Diritti autodeterminati e diritti eterodeterminati: questa la distinzione

Questa à la distinzione tra diritti autodeterminati e diritti eterodeterminati:
I primi sono quelli la cui individuazione prescinde dal titolo d’acquisto allegato ed è motivata in relazione alla natura unica ed irripetibile della situazione sostanziale dedotta; lì dove, invece, l’identificazione dei secondi è in funzione dello specifico fatto storico contrattualmente qualificato, sicchè la causa petendi si risolve nel riferimento concreto a quel fatto specifico che è affermato ed allegato come costitutivo, e che perciò possiede una specifica attitudine a individuare il diritto fatto valere in giudizio.
Elaborata allo scopo di fissare i limiti entro cui la domanda può essere modificata senza incorrere nel divieto della mutatio libelli, detta distinzione scioglie una risalente antitesi fra titolazione e sostanziazione della causa petendi. La deduzione dei diritti autodeterminati dipende, infatti, da un puro meccanismo di designazione legale (titolazione, appunto), che consente di collegare la pretesa alla norma invocata senza la mediazione dei fatti storici su cui si fonda l’acquisto del diritto; fatti, al contrario, da cui i diritti eterodeterminati traggono senso e contenuto (sostanziazione, appunto) perchè solo attraverso essi prende corpo il rapporto giuridico che ne è all’origine.

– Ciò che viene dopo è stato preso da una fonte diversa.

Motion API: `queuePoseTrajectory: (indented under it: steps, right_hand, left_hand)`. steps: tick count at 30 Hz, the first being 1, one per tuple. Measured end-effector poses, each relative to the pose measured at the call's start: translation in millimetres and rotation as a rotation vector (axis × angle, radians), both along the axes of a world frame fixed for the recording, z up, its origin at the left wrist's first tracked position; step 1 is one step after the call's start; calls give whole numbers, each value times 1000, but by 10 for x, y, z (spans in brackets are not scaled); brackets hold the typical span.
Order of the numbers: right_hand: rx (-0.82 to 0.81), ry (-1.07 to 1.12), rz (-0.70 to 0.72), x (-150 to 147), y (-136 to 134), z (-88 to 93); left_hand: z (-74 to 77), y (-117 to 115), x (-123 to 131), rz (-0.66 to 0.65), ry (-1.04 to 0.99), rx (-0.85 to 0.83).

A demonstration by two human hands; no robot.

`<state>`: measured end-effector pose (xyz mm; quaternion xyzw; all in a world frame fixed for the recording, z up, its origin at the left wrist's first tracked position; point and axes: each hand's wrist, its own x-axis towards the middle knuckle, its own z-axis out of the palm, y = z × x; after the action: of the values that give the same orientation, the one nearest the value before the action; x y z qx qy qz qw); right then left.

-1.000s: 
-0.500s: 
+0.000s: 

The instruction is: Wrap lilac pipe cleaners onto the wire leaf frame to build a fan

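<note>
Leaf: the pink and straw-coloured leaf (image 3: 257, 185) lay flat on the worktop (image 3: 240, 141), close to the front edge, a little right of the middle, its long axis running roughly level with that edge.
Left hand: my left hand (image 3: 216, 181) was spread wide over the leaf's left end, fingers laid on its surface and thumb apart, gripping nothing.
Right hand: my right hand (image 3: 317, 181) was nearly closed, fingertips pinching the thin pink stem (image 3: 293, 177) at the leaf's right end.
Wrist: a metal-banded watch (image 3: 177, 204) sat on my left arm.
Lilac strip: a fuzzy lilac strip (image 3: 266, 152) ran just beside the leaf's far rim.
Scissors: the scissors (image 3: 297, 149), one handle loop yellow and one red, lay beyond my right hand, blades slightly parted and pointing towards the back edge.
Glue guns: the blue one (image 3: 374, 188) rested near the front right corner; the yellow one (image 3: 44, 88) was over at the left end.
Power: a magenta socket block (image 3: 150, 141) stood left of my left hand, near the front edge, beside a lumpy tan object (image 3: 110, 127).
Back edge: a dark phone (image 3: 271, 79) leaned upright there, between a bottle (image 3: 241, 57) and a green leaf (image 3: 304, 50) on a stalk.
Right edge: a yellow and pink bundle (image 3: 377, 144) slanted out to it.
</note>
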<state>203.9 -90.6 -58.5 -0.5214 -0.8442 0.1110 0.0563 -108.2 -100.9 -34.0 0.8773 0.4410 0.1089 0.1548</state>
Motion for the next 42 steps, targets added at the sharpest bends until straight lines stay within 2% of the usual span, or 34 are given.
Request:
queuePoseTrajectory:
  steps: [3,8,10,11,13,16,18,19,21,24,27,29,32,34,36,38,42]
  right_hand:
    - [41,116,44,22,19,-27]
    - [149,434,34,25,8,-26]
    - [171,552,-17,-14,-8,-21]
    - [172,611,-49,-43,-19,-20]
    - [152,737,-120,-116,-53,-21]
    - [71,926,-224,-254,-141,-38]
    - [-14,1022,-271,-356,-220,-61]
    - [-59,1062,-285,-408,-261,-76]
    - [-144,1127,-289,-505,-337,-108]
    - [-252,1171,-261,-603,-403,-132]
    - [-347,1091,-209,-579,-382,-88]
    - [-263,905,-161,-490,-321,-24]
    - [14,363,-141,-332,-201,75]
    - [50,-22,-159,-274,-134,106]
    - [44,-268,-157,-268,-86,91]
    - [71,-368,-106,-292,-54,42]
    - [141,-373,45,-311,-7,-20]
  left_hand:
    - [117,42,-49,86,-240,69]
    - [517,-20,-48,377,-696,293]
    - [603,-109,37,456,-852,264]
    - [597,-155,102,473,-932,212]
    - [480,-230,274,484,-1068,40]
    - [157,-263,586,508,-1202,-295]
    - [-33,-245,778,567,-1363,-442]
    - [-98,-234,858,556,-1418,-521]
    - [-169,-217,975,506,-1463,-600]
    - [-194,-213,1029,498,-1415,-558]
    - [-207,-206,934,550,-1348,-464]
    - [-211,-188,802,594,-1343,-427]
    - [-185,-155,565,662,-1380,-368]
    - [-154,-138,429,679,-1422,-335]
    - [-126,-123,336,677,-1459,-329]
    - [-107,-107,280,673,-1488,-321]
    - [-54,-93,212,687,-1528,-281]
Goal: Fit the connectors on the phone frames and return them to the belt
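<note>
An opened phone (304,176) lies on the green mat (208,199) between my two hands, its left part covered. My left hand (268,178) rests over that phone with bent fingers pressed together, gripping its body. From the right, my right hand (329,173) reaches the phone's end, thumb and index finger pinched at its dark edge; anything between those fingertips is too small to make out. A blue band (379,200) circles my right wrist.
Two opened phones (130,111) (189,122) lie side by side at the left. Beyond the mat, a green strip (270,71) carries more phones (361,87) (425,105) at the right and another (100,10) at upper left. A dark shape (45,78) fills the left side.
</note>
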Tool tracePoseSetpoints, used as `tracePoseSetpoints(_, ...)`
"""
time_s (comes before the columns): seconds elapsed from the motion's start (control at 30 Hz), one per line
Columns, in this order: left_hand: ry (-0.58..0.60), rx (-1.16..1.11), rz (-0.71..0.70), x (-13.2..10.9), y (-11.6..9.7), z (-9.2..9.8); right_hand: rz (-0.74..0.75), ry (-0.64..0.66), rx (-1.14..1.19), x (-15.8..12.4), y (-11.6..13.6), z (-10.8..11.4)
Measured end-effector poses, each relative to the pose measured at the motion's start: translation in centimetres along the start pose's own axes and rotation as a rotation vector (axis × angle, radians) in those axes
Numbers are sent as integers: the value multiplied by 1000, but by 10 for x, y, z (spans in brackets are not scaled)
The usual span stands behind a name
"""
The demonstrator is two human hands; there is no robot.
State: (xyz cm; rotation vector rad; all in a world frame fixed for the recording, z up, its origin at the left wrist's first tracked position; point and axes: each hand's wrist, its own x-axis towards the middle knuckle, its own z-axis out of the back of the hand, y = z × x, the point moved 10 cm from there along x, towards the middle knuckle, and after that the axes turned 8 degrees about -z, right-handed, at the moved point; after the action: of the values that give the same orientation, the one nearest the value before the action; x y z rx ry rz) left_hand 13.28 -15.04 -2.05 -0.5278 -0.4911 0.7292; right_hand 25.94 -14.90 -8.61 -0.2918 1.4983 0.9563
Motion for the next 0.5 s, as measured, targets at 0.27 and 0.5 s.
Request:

Nelle azioni relative ai diritti autodeterminati, quali la proprietà e gli altri diritti reali di godimento, la causa petendi si identifica, dunque, con i diritti stessi e con il bene che ne forma l’oggetto. Essendo vana ai fini dell’individuazione della domanda, l’allegazione dei fatti o degli atti da cui dipende il diritto vantato è necessaria soltanto per provarne l’acquisto. Il cui modo (sia esso un fatto o un atto) integra a livello processuale un fatto secondario che in quanto tale è dedotto unicamente in funzione probatoria del diritto vantato in giudizio. Se dedotto già nell’atto introduttivo, il modo d’acquisto non per questo assume valenza di fatto principale, giacchè quest’ultimo si identifica con il diritto autodeterminato e non con altro.
Nell’attività di qualificazione o di riqualificazione dei fatti controversi, il giudice incontra il limite, derivante dall’art. 112 c.p.c., di non modificare il petitum e la causa petendi della domanda, vale a dire di non attribuire alla parte attrice un effetto di giudicato sostanziale diverso da quello richiesto. Pertanto, ove sia domandato l’accertamento di un diritto autodeterminato, come la proprietà o altro diritto reale, identificandosi tale effetto con lo stesso diritto vantato e non con il contratto che sia stato dedotto per provarne l’esistenza, il giudice non può a cagione dell’interpretazione di tale contratto attribuire alla parte attrice un diritto reale diverso da quello oggetto della pretesa [Cassazione civile, sezione seconda, sentenza del 31.3.2014, n. 7502].